Le centre de santé de district (CSD) de Djando a tenu son assemblée générale annuelle dimanche dernier, sous la supervision du projet COMPASS. C’était l’occasion pour les responsables, les agents et tous ceux qui sont impliqués dans le fonctionnement du CSD de faire le bilan, soulever les difficultés rencontrées et proposer des solutions. C’est dans le but d’améliorer la prise en charge des patients.
Dans ses objectifs d’améliorer les soins de santé primaire, le projet COMPASS prend la charge d’organiser chaque année les assemblées générales au niveau des Centres de Santé de District (CSD). À Mohéli c’est le CDS de Wanani dans le plateau de Djando qui a donné dimanche dernier le coup d’envoi. Cette assemblée a pu regrouper les responsables insulaires du projet COMPASS, le personnel soignant ainsi que les associations communautaires de la région.

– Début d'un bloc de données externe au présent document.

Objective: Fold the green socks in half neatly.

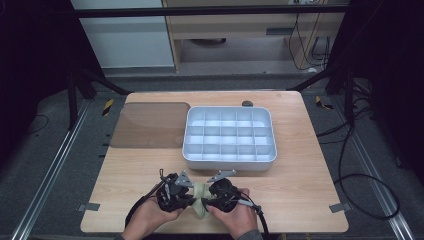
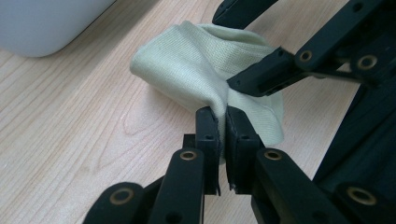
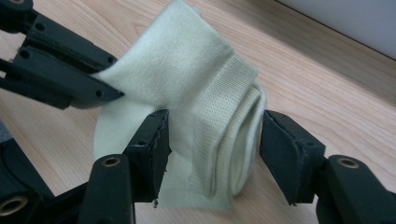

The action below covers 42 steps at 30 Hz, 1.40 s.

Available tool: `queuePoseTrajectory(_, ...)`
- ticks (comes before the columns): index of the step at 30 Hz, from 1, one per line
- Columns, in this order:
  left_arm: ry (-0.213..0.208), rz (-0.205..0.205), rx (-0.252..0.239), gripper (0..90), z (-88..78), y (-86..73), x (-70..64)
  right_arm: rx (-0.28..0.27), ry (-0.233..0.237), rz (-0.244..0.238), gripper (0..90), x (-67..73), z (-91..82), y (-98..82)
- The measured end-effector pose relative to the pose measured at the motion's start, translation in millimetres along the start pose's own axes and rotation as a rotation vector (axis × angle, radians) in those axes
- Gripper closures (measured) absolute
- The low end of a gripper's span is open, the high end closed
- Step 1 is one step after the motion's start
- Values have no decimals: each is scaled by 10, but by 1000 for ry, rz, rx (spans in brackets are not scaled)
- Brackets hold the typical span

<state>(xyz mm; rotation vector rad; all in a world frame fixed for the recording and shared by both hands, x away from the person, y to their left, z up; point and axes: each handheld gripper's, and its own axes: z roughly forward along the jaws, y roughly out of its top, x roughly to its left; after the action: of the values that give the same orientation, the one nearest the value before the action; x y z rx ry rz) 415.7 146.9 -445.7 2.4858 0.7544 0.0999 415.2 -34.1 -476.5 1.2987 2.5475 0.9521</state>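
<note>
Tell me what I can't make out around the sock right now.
- Sock, high view: mostly covered by both grippers and hands.
- Sock's far end, left gripper view: behind the right gripper.
- Small dark thing behind the tray: too small to identify.
- Right gripper pads: touching the roll or just clear, can't tell.

Compartment tray (image 1: pixel 229 156); brown mat (image 1: pixel 150 125)
</note>
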Motion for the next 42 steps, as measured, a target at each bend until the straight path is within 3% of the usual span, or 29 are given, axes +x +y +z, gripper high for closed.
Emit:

Plusieurs questions ont été soulevées lors de cette rencontre annuelle notamment l'accueil des patients dans ce centre ainsi que leur transfert de Wanani vers le CHRI de Fomboni et surtout les ressources financières pour le fonctionnement de cette structure. « En cas d'un transfert d'un patient du CSD vers le CHRI de Fomboni, c'est au patient d’assurer la charge, soit 10L d'essence pour le transport de l'ambulance qui coûte au mois 6000 fc. Ce qui est difficile pour les patients. Raison pour laquelle beaucoup de malades préfèrent rester chez eux plutôt que de se rendre à l'hôpital » déplore Dr Ali Attoumane Madi, médecin traitant du CSD de Wanani.
Il est à noter que ce CSD accueille des patients venant des 7 villages qui composent la région de Djando. Il est en plein chantier de réhabilitation grâce à l'appui technique et financier du projet Pasco, relayé par le projet d'Approche Globale de Renforcement du Système de Santé(COMPASS). Néanmoins ce centre de district rencontre d'énormes difficultés liées à la prise en charge des patients, mais aussi au fonctionnement du personnel.
Un autre problème majeur lié aux ressources financières du fonctionnement de ce centre de santé a été également souligné. Les recettes propres de la pharmacie sont censées recouvrir toutes les dépenses internes du centre telles que la régularisation des factures d'eau, d'électricité et autres. Ce qui n’est pas le cas car, selon les responsables, la pharmacie n'arrive pas à joindre les deux bouts pour répondre aux attentes de la population locale.
L'on notera également que les chambres d'hospitalisation, selon un responsable d’association, ne sont pas classées en fonction du genre, ce qui ne met pas à l'aise certaines personnes. Pour remédier à ces incommodités, la mise en place d'une mutuelle de santé et d’une caisse sociale a été envisagée en attendant bien-sûr l'aide du gouvernement. La création de cette caisse sociale qui sera, selon les intervenants, sous l'œil des associations communautaires, reste un espoir pour améliorer cette situation.